───── INFORMATION SHOWN

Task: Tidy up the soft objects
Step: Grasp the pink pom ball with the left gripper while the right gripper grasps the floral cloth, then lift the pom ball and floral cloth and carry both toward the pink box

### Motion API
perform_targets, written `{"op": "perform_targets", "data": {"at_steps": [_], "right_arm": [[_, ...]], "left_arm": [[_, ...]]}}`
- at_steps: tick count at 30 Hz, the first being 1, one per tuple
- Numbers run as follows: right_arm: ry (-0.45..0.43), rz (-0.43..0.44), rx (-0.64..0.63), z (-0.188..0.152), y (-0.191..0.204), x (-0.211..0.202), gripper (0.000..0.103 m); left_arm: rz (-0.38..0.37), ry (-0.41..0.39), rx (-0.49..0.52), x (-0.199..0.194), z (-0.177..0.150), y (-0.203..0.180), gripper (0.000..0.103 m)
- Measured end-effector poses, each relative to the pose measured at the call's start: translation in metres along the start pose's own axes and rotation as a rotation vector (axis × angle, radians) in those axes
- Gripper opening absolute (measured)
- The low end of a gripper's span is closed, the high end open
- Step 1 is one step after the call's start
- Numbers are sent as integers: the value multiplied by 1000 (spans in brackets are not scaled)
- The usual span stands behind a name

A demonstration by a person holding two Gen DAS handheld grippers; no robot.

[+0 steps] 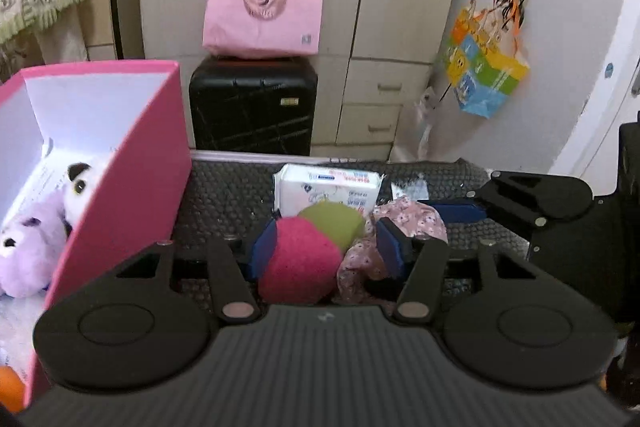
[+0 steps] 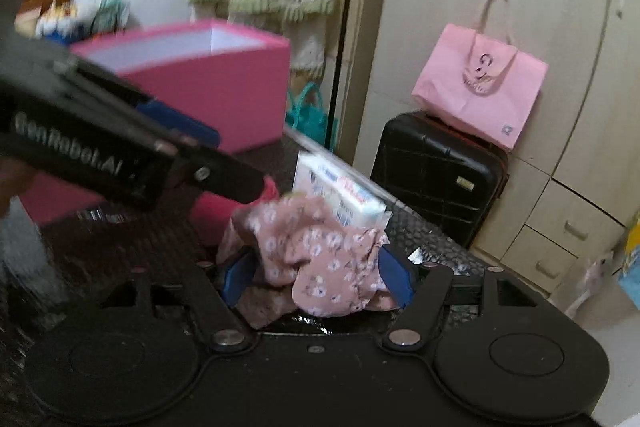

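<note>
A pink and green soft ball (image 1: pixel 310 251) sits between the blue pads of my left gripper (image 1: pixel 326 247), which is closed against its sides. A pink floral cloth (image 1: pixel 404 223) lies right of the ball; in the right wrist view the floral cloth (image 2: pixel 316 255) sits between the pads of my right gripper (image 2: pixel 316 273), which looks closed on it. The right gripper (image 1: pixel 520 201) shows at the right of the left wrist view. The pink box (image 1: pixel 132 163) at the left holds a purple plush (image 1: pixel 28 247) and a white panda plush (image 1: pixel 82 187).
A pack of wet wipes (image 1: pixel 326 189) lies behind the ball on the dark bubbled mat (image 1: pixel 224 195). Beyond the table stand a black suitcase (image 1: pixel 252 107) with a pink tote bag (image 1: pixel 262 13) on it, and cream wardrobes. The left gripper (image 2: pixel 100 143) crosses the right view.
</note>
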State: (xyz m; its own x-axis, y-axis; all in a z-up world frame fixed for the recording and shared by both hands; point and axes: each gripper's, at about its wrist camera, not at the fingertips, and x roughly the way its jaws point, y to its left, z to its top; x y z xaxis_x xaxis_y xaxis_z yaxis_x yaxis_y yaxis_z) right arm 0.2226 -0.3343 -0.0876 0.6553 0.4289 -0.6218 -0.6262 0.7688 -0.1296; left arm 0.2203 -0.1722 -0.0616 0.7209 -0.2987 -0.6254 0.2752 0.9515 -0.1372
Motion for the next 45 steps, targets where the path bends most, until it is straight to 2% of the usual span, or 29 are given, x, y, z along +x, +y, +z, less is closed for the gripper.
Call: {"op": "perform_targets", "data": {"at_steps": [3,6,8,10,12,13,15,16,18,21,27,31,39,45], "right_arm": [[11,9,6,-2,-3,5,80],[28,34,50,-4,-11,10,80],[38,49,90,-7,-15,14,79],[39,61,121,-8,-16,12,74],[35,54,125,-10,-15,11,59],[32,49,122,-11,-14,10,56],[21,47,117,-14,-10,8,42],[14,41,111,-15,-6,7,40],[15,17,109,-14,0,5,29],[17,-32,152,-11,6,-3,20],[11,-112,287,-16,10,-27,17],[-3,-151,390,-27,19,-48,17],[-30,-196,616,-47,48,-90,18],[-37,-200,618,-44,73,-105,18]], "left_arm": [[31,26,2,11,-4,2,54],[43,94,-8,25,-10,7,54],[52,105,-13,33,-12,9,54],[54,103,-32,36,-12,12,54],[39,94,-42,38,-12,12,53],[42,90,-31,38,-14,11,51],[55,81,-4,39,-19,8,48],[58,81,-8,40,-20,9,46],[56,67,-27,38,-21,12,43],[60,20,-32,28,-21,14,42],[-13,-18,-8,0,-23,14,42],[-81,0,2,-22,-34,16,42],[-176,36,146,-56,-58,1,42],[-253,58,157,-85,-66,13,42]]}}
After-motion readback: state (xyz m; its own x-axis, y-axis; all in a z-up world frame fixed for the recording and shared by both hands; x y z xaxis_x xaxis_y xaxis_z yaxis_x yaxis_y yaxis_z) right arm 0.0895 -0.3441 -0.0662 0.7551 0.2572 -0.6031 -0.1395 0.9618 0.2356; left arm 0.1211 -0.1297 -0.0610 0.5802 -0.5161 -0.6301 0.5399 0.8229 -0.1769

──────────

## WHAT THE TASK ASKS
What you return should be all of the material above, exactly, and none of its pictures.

## OUTPUT
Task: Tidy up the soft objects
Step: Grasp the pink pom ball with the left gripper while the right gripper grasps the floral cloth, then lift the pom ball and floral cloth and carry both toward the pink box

### Motion API
perform_targets, written `{"op": "perform_targets", "data": {"at_steps": [_], "right_arm": [[_, ...]], "left_arm": [[_, ...]]}}`
- at_steps: tick count at 30 Hz, the first being 1, one per tuple
- Numbers run as follows: right_arm: ry (-0.45..0.43), rz (-0.43..0.44), rx (-0.64..0.63), z (-0.188..0.152), y (-0.191..0.204), x (-0.211..0.202), gripper (0.000..0.103 m); left_arm: rz (-0.38..0.37), ry (-0.41..0.39), rx (-0.49..0.52), x (-0.199..0.194), z (-0.177..0.150), y (-0.203..0.180), gripper (0.000..0.103 m)
- Measured end-effector poses, each relative to the pose measured at the call's start: translation in metres along the start pose's own axes and rotation as a rotation vector (axis × angle, radians) in those axes
- Gripper opening absolute (measured)
- The low end of a gripper's span is closed, the high end open
- Step 1 is one step after the call's start
- Numbers are sent as integers: the value multiplied by 1000 (spans in brackets are not scaled)
- The usual span stands behind a name

A demonstration by a person holding two Gen DAS handheld grippers; no robot.

[+0 steps] 
[+0 steps] 

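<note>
A pink and green soft ball (image 1: pixel 310 251) sits between the blue pads of my left gripper (image 1: pixel 326 247), which is closed against its sides. A pink floral cloth (image 1: pixel 404 223) lies right of the ball; in the right wrist view the floral cloth (image 2: pixel 316 255) sits between the pads of my right gripper (image 2: pixel 316 273), which looks closed on it. The right gripper (image 1: pixel 520 201) shows at the right of the left wrist view. The pink box (image 1: pixel 132 163) at the left holds a purple plush (image 1: pixel 28 247) and a white panda plush (image 1: pixel 82 187).
A pack of wet wipes (image 1: pixel 326 189) lies behind the ball on the dark bubbled mat (image 1: pixel 224 195). Beyond the table stand a black suitcase (image 1: pixel 252 107) with a pink tote bag (image 1: pixel 262 13) on it, and cream wardrobes. The left gripper (image 2: pixel 100 143) crosses the right view.
</note>
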State: (xyz m; its own x-axis, y-axis; all in a z-up world frame fixed for the recording and shared by both hands; point and axes: each gripper's, at about its wrist camera, not at the fingertips, and x roughly the way its jaws point, y to its left, z to its top; x y z xaxis_x xaxis_y xaxis_z yaxis_x yaxis_y yaxis_z) right arm 0.2226 -0.3343 -0.0876 0.6553 0.4289 -0.6218 -0.6262 0.7688 -0.1296; left arm 0.2203 -0.1722 -0.0616 0.7209 -0.2987 -0.6254 0.2752 0.9515 -0.1372
Motion for the next 45 steps, targets where the path bends most, until it is straight to 2% of the usual span, or 29 are given, x, y, z along +x, +y, +z, less is closed for the gripper.
Call: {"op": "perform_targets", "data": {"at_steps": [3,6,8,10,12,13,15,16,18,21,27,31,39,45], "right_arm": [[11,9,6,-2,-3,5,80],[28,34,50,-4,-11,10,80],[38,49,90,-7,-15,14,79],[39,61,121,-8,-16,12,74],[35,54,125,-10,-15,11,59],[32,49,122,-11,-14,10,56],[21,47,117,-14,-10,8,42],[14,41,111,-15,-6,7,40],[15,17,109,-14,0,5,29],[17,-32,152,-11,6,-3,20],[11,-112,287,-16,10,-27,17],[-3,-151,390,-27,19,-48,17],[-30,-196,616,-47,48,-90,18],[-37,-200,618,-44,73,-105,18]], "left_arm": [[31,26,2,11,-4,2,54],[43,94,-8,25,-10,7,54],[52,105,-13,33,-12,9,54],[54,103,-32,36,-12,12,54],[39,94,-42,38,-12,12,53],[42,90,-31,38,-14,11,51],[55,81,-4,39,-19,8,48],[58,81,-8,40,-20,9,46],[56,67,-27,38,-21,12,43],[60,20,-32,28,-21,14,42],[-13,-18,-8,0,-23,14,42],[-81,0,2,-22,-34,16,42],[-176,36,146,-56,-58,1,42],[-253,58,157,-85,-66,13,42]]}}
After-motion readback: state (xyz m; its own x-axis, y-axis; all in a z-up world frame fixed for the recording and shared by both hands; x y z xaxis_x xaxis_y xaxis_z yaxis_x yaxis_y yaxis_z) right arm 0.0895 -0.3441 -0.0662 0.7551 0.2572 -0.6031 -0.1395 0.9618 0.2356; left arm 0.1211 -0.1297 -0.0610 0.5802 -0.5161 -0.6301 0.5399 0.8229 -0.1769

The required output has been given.